Maxwell adds, “She leaves, but says, ‘I’m not through with you.’ Fernsten comes back, and he goes off. ‘We have to have her arrested. You took my tickets!’ I told him, man, you know I wouldn’t take your tickets. Let’s just go over there, scalp a couple of tickets and I’ll just pay for them. So, I’m exhausted after this emotional barrage. I get a call around 11 that night, and it’s Bill Fitch. He says, ‘Max, are you okay?’ I said, yea I’m fine, what’s wrong. He said, ‘Are you sure? Two minutes ago, this girl called here and she’s saying crazy things about you.’ If social media was around then, it would have been explosive. (The things she was saying) were the furthest thing from the truth, but she was just so asinine. She wanted anything at all to get me in trouble.”

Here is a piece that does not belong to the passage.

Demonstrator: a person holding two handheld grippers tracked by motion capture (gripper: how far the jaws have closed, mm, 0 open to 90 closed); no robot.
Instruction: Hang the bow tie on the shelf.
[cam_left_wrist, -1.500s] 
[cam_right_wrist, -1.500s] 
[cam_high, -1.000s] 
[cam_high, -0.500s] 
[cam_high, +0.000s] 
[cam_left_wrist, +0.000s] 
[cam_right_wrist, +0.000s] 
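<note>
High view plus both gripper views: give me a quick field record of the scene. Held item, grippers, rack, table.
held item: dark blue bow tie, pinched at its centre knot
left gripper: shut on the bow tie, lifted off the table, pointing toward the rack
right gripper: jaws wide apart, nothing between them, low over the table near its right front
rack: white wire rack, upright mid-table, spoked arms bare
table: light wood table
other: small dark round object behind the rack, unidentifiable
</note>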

Image by Danny Direct at Boston Cigar Club

***

This story comes full circle on a cool early December evening in Charlestown, as the self-appointed fashion diva — in one of those tailored suits — is sitting across from me at historic Warren Tavern, eating a burger in the time between the photo shoot for this story at nearby Boston Cigar Club and that evening’s Celtic game at TD Garden. There’s a group of six of us at the table, talking about the story, the current Celtics season, and more.

“Hey, do you think your dad’s around right now?” Maxwell suddenly asks me. I look at my phone and calculate that it might be his mid-afternoon naptime in California. I try him, but no answer. “Let’s make sure to try him again before you go.”

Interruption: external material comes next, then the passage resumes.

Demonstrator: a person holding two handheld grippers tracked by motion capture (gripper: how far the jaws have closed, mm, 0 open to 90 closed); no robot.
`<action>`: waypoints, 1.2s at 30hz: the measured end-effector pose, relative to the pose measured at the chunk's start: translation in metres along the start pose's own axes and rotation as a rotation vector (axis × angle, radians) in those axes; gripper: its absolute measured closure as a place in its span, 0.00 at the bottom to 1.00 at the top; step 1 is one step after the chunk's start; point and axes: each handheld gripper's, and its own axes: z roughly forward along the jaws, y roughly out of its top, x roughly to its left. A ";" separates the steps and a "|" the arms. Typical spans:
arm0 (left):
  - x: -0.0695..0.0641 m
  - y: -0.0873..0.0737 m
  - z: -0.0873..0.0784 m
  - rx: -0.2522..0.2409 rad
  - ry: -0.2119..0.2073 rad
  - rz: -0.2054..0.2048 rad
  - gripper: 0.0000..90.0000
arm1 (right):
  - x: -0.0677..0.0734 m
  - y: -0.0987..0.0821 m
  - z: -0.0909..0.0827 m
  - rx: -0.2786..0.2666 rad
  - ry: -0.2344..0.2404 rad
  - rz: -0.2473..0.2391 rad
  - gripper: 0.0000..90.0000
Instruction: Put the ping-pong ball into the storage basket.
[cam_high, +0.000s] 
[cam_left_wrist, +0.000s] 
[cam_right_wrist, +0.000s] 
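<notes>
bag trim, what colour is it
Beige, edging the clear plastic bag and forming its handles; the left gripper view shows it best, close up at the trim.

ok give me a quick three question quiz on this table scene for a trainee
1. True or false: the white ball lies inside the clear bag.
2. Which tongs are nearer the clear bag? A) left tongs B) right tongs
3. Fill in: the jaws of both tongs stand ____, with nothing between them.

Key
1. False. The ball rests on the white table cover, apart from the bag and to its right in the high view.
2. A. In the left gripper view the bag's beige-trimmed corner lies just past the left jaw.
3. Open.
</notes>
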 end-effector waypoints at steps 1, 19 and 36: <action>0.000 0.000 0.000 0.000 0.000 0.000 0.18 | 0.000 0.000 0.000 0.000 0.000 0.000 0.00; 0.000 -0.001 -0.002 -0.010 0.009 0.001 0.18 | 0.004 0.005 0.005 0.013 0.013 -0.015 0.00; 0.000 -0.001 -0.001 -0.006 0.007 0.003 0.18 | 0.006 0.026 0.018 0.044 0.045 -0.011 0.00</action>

Thirty minutes later, I dial again, and no answer. Just as I’m getting up to go, my phone rings, and it’s my dad calling back. I answer, telling him that I have someone who wants to talk to him, and hand the phone to Maxwell.

“Now why’d you go and put your fist through a closet in front of your son, man?” Maxwell asks with a laugh. My dad, stunned, but realizing quickly who was speaking to him, says, “Well, you might have had something to do with it!”

The table stops and listens as my dad and Max cut it up for five minutes, talking about the rivalry, the 1984 and 1985 Finals, and more. As the conversation nears its close, my dad graciously says, “You know, as time goes by, I look back and it seems like a grudging respect has replaced the hate I had at the time for those Celtics.”

Without skipping a beat, Maxwell answers, “I don’t know, man. I still hate those damn Lakers.”